I have a fair amount of friends who grew up here, and I’ve heard them talk a good bit about how the city has changed.

Now, if you don’t live here, you probably know Nashville for three things: pop-country music, Broadway honky-tonks, and hot chicken. And please don’t misread me: this is not an angsty “you don’t live here so obviously you don’t know what it’s really like” article to be read in a tone similar to Draco Malfoy’s every time he talks to Harry Potter.

Not at all.

Because if you associate Nashville with those things… well, you’re right. That’s us. At least as long as I’ve lived here, that’s been the general ethos of the city.

But my friends who grew up here remember a different Nashville. None of them listen to pop-country or go to Broadway, and some of them have never even had hot chicken. Instead of those things, they remember a Nashville with a bunch of separate neighborhoods with their own subcultures, parks and greenways, slower driving and less traffic. And the fact that it changed so much so fast begs the question:

How?

One friend in particular gave me his theory:

“As the internet, social media, and advertising ramped up in the last 20 years, market competition has made it necessary for everybody (individuals, companies, cities, and even countries) to create their brand. Nashville branded itself with things that were somewhat unique to it, but most importantly easy to market: pop-country, honky-tonks, and hot chicken. And even though those didn’t matter much then, the snowball gained momentum as things started to stick to it. It’s too late to stop it; those are our things now.”

This tends to be the way artist branding works too. Once you find something that people cling to, you make that your thing.

And once something is your thing, it’s very hard to abandon that thing and make something else your thing.
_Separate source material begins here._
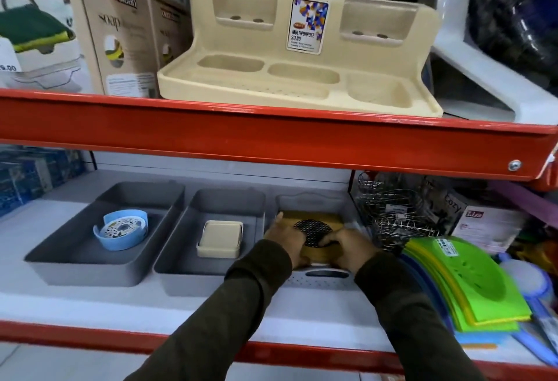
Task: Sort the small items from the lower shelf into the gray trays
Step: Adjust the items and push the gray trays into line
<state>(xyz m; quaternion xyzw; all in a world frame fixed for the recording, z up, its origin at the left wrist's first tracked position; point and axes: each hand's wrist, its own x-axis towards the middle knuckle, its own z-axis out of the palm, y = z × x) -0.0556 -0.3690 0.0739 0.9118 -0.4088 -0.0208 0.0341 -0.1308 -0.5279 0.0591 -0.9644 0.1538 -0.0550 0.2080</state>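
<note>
Two gray plastic trays filled: left tray (60, 255) holds round blue coaster holder (122, 229), middle tray (178, 263) holds cream square box (219, 238). Left hand (285, 237) and right hand (348, 244) both grasp wooden square board with black perforated disc (314, 231), lowering it into pale third tray (320, 282). Release pending.

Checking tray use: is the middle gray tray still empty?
No, a cream square container sits inside the middle gray tray.

Left hand (285, 237) and right hand (350, 244) both clasped, arms extended
</note>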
Take Ed Sheeran for example. Pretty early on, he found his thing. He made endearing acoustic-pop love songs, delivered with a sheepish grin that let you know he was just a normal, everyday dude. Those types of songs were just getting huge, so he led the charge. And for three albums, he exploded.

But = (Equals), his most recent album, is not putting up the same numbers as his previous two.

The reason is clear: he largely abandoned his thing. The new album was mostly dance-pop delivered with a confident swagger, which people aren’t used to hearing from Ed Sheeran. I mean, it topped charts because he’s Ed Sheeran, but it wasn’t even close to as popular as ÷ (Divide) and X (Multiply). It hasn’t been out a year, and the music world has largely forgotten it, while “Thinking Out Loud” and “Shape of You” are still being played on every radio station ever.

Now, obviously that’s a very simple way of putting it, and Ed Sheeran’s career arc is much more nuanced than that. But you get the point: he had a thing for a while, and then he abandoned it.

Which brings up my next, more important point:

By definition, trends cannot produce brand longevity.

“Trend” is just a word to describe broad popular opinion at a point in time. But breadth doesn’t equal depth, and studies show that in the internet age, popular opinion is changing at an exponential rate.

Ed Sheeran was kinda forced to abandon his thing, because the type of music he used to make belonged to a trend that isn’t as popular anymore. For a decade, he had concentrated all his energy on it. Abandoning it was a massive departure that left his fans alienated.

Now, I don’t claim to have the prophetic ability to know how long certain trends will last. I thought TikTok would be gone by now. But some things are obviously trends, because history tells us they are. Some are obvious: appearance things like hair and clothing styles, media like memes and movies, etc. They spread like wildfire and get put out like campfire.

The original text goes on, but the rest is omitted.